We next assessed if MHC class I expression plays a role in the induction of Ly49H-mediated NK cell hyporesponsiveness. Similar to the C57BL/6 background (β2m+/+), down regulation of the Ly49H receptor was seen in m157-Tgβ2m−/− mice when compared to β2m−/− mice (Fig. 2A and C). To demonstrate NK cell hyporesponsiveness in the MHC class I deficient environment, we stimulated splenic NK cells from m157-Tgβ2m−/− and β2m−/− mice through the NK1.1 or Ly49D activating receptors. NK1.1 and Ly49D are Ly49H-independent activating receptors associated with the ITAM containing adaptor proteins FcRγ and DAP12 respectively [17]. Upon stimulation with either plate bound PK136 (anti-NK1.1) or 4E4 (anti-Ly49D), the Ly49H+ NK cells from m157-Tgβ2m−/− mice produced less IFN-γ than Ly49H− NK cells from the same mice and when compared to Ly49H+ NK cells from β2m−/− mice. Ly49H+ and Ly49H− NK cells from β2m−/− mice produced similar amounts of IFN-γ (Fig. 2A and C). There was also a statistically significant difference when we compared the ratio of the percentage of IFN-γ producing Ly49H+ NK cells to the percentage of IFN-γ producing Ly49H− NK cells from β2m−/− and m157-Tgβ2m−/− mice (Fig. 2B and D). This was similar to the difference seen when comparing the same ratios between WT and m157-Tg mice (Fig 2B and D) and previously published data [5, 6].
FIGURE 2. MHC class I deficient environment does not alter Ly49H-mediated NK cell hyporesponsiveness to NK1.1 or Ly49D stimulation.
(A) Representative dot plots demonstrating IFN-γ production by freshly isolated splenocytes from WT, m157-Tg, β2m−/− and m157-Tgβ2m−/− mice stimulated with plate bound anti-NK1.1 mAb (PK136). The dot plots were gated on NK cells (NK1.1+, CD3 cells). The numbers represent the percentage of IFN-γ producing Ly49H+ or Ly49H− NK cells. (B) The ratio of the percentage of IFN-γ producing Ly49H+ NK cells to the percentage of IFN-γ producing Ly49H− NK cells from WT (n=5), m157-Tg (n=5), β2m−/− (n=14) and m157-Tgβ2m−/− (n=12) mice stimulated with plate bound PK136. (C) Representative dot plots demonstrating IFN-γ production by freshly isolated splenocytes from WT, m157-Tg, β2m−/− and m157-Tgβ2m−/− mice stimulated with plate bound anti-Ly49D mAb (4E4).
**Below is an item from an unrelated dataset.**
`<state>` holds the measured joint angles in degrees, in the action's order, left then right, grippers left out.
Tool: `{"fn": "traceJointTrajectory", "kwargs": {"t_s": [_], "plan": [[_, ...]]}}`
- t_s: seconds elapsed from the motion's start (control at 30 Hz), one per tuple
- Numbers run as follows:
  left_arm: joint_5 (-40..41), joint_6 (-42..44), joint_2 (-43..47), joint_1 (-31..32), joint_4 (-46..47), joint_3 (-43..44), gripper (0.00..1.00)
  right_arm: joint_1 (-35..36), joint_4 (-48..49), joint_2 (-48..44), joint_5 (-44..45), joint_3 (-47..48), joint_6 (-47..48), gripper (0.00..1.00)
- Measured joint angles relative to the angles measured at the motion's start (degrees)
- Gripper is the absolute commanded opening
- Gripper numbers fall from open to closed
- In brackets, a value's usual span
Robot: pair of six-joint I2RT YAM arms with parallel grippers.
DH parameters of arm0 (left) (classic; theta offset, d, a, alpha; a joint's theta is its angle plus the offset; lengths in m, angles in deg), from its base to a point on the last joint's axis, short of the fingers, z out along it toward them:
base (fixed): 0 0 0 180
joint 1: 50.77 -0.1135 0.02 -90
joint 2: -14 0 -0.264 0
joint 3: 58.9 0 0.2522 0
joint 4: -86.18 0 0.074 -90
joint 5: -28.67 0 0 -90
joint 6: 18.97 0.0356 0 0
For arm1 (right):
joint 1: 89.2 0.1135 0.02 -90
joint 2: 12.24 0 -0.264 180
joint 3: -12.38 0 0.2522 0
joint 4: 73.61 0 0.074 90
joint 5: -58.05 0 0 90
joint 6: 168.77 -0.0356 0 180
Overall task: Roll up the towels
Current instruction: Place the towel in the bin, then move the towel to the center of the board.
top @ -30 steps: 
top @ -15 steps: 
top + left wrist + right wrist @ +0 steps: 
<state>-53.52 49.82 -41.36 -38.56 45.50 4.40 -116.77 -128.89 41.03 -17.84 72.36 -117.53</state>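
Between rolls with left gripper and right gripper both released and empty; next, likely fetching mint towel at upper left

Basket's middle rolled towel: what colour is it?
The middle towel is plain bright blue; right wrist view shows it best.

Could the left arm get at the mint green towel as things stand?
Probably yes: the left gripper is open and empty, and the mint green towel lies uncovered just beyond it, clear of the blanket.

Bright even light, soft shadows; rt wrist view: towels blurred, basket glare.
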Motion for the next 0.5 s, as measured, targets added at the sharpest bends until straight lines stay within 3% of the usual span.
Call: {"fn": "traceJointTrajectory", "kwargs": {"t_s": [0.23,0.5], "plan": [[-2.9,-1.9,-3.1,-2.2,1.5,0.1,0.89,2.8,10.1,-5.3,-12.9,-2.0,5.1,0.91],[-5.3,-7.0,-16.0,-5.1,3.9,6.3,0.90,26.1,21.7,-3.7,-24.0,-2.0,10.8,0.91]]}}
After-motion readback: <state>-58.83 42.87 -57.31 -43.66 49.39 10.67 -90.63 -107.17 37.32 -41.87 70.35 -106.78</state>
The numbers represent the percentage of Ly49H+ or Ly49H− NK cells producing IFN-γ. The dot plots were gated on NK cells (NK1.1+, CD3− cells). The numbers represent the percentage of IFN-γ producing Ly49H+ or Ly49H− NK cells. (D) The ratio of the percentage of IFN-γ producing Ly49H+ NK cells to the percentage of IFN-γ producing Ly49H− NK cells from WT (n=5), m157-Tg (n=5), β2m−/− (n=7) and m157-Tgβ2m−/− (n=6) mice stimulated with plate bound 4E4. The results are presented as the mean ± SEM. *p<0.0005.
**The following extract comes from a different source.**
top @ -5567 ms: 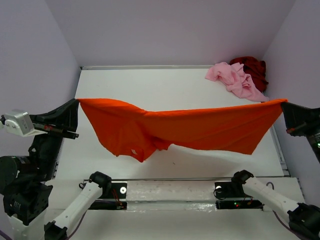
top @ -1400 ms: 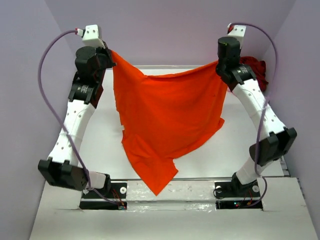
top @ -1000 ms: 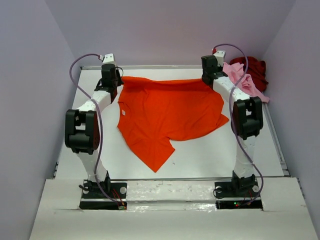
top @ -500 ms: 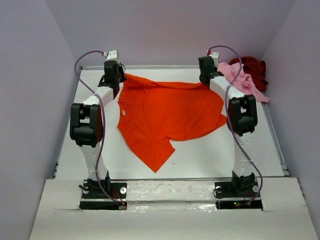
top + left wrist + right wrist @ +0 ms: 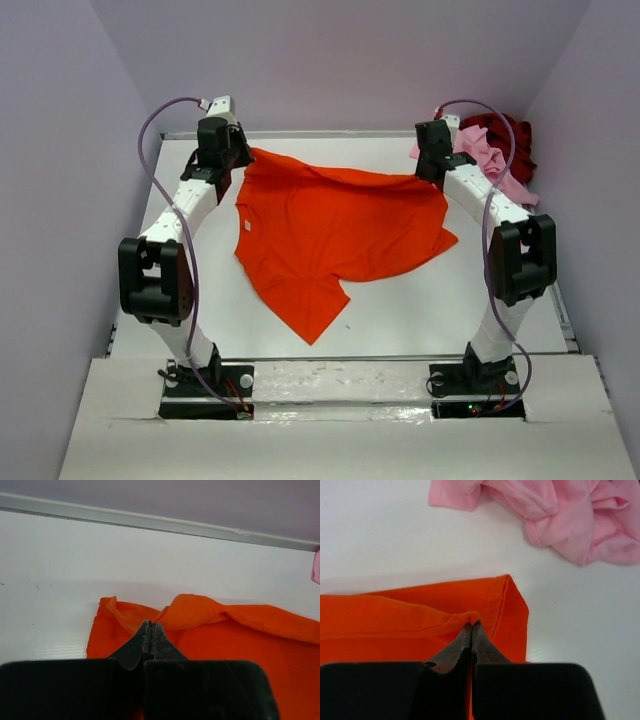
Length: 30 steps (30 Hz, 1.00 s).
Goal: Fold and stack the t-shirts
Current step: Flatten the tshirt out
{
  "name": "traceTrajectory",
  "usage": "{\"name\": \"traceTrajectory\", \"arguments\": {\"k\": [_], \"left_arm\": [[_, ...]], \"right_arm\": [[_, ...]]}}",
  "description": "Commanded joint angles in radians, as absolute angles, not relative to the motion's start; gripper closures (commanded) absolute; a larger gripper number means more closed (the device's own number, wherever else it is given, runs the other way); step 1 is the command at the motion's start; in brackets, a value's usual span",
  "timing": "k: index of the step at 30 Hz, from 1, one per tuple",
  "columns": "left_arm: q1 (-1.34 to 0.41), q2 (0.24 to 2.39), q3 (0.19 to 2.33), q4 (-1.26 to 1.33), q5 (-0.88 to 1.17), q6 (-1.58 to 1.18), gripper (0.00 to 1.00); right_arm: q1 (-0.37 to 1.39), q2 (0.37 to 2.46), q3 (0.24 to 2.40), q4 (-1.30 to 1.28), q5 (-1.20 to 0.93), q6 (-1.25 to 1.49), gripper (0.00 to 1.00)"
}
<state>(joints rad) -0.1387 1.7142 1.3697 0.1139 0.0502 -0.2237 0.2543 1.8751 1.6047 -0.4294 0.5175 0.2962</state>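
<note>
From above, the orange t-shirt [image 5: 335, 235] lies spread on the white table [image 5: 400, 310], mostly flat, with its far edge lifted a little and rumpled and one pointed flap reaching toward the arm bases. The left gripper [image 5: 232, 152] sits at the shirt's far left corner and the right gripper [image 5: 432, 170] at its far right corner, each touching the cloth. The pink t-shirt [image 5: 490, 160] lies crumpled just beyond the orange shirt's far right corner, and the dark red t-shirt [image 5: 510, 135] is bunched behind the pink one, farther still from the orange shirt. In the left wrist view, the left gripper's [image 5: 151, 627] fingers are pressed together and pinch a raised fold of the orange t-shirt [image 5: 240, 640]; the cloth puckers up on both sides of the tips, bare table [image 5: 100, 555] lies past the shirt's edge, and a sliver of pink [image 5: 316, 567] shows at the frame's right border. In the right wrist view, the right gripper's [image 5: 471, 626] fingers are likewise closed tip to tip on a small peak of the orange t-shirt [image 5: 395, 625], near its folded-over corner, with the pink t-shirt [image 5: 560, 515] heaped on the table beyond that corner, apart from the orange cloth.
</note>
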Motion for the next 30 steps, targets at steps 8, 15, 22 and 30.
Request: {"name": "traceTrajectory", "arguments": {"k": [8, 15, 22, 30], "left_arm": [[-0.14, 1.577, 1.276, 0.003, 0.074, -0.232, 1.0], [-0.14, 1.557, 1.223, -0.048, 0.077, -0.222, 1.0], [-0.138, 1.569, 1.206, -0.11, 0.086, -0.224, 1.0], [-0.141, 1.312, 1.2, -0.028, 0.049, -0.222, 1.0]], "right_arm": [[0.245, 1.737, 1.416, -0.508, 0.425, 0.353, 1.0], [0.245, 1.726, 1.371, -0.518, 0.434, 0.342, 1.0], [0.245, 1.753, 1.35, -0.531, 0.428, 0.374, 1.0], [0.245, 1.463, 1.316, -0.413, 0.381, 0.325, 1.0]]}}
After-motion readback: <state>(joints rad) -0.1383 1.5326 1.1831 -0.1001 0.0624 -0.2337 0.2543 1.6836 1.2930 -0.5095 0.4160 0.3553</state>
These experiments demonstrate that in an MHC class I deficient environment, similar to an MHC class I sufficient environment, the continuous engagement of Ly49H with m157 results in a Ly49H-mediated hyporesponsiveness of the Ly49H+ NK cells. Furthermore, NK cell defects were seen upon stimulation through multiple Ly49H-independent activating receptors associated with different ITAM containing adaptor molecules. Thus, the absence of MHC class I expression does not effect Ly49H-mediated NK cell hyporesponsiveness in m157-Tg mice.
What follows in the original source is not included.